You may have noticed that your child wants to make many of his own decisions, and yet is overwhelmed if his choices are not somewhat limited. For eighteen-month-olds, it is usually a mistake to say, "Wear this shirt." He will balk at his lack of choice. Similarly, he may be overwhelmed if you ask, "What do you want to wear?" (And you may not approve his choice!) A better approach is to ask, "Do you want to wear this striped shirt or this red sweatshirt today?" With limited choices, he will feel capable to meet the challenge and will enjoy being the decisionmaker. Children who get lots of practice at making little decisions in the early years will be more confident at making big decisions in the years to come.
NO! NO! NO!
Both you and your child are probably saying "No!" at this stage. You must say "No" to protect her from activities which threaten her safety, and in order to teach her to become a civilized person. And "No" has possibly become her favorite word. It may be her answer to most of your requests, and may be accompanied by a vigorous shaking of her head from side to side. Of course, you know that it is her way of exerting her independence and will, and yet it is natural for you to look forward to the day when she is not driven to be negative!

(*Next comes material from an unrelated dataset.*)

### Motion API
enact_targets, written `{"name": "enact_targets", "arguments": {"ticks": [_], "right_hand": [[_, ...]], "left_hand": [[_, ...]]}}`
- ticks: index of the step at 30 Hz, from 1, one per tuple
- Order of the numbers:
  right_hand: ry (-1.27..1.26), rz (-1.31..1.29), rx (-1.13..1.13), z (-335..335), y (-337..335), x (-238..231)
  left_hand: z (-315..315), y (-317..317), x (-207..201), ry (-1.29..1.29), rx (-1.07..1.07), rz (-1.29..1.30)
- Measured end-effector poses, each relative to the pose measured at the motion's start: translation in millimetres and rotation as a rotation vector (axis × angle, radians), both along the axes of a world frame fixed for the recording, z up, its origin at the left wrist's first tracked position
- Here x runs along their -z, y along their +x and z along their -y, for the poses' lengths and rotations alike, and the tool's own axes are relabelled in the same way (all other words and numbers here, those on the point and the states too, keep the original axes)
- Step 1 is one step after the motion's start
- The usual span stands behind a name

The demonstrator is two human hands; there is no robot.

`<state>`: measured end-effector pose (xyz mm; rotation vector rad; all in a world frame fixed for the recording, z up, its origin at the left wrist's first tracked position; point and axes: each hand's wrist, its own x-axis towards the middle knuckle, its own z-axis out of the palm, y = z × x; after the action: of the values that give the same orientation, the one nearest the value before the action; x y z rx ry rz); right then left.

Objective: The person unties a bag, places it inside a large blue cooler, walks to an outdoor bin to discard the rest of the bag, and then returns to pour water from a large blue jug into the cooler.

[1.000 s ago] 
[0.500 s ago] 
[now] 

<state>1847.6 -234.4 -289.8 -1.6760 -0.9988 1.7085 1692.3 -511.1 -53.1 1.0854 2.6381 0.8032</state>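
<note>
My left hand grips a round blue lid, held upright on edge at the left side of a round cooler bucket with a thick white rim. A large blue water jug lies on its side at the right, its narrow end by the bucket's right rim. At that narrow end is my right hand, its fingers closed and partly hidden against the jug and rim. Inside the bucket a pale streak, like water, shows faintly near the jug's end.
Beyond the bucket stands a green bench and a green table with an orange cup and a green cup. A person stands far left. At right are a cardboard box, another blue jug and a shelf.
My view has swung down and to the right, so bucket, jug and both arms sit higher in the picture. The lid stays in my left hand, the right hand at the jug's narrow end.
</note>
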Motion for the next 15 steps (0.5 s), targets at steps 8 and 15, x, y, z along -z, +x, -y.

Temper tantrums are part of your toddler's growth toward independence. A tantrum is a symptom of your toddler's inner turmoil, and is often her way of expressing that she has had enough or things have gone too wrong and she is simply overwhelmed. Tantrums can sometimes be avoided by a watchful parent who can see this inner turmoil mounting and can divert a toddler's attention. Once a tantrum begins, however, only your child can control it. You can help most by taking time out (pick up your toddler and hold her quietly or put her somewhere safe to "throw" her tantrum) or walking away (walk out of sight until the tantrum is over.) When the tantrum is over, reassure your child that you love her, and let the tantrum be over. One of the blessings of the toddler's short attention span is that she can literally go from tears to laughter in a matter of moments! Temper tantrums are one way that young children demonstrate the powerful emotions they experience. For a thoughtful discussion on the topic, you might be interested in Dr. Alicia Lieberman's book, The Emotional Life of the Toddler (Simon & Schuster, 1993).
It's a paradox: Even though your child is struggling to become his own person with an identity separate from you, he is still fiercely in love with you. He loves his parents "best of all" and continues to want to be near you whenever she can. You may notice that he is modeling his behavior after yours. At this age, toddlers begin to seriously imitate their parents in posture, in attitude and in activities. "Helping" with household chores is a favorite game for him. Letting him "work" alongside of you will make him feel good about himself and also enable you to supervise his play. Of course, he won't set the table as well as you do, but he will take pride in his effort and become more proficient in time!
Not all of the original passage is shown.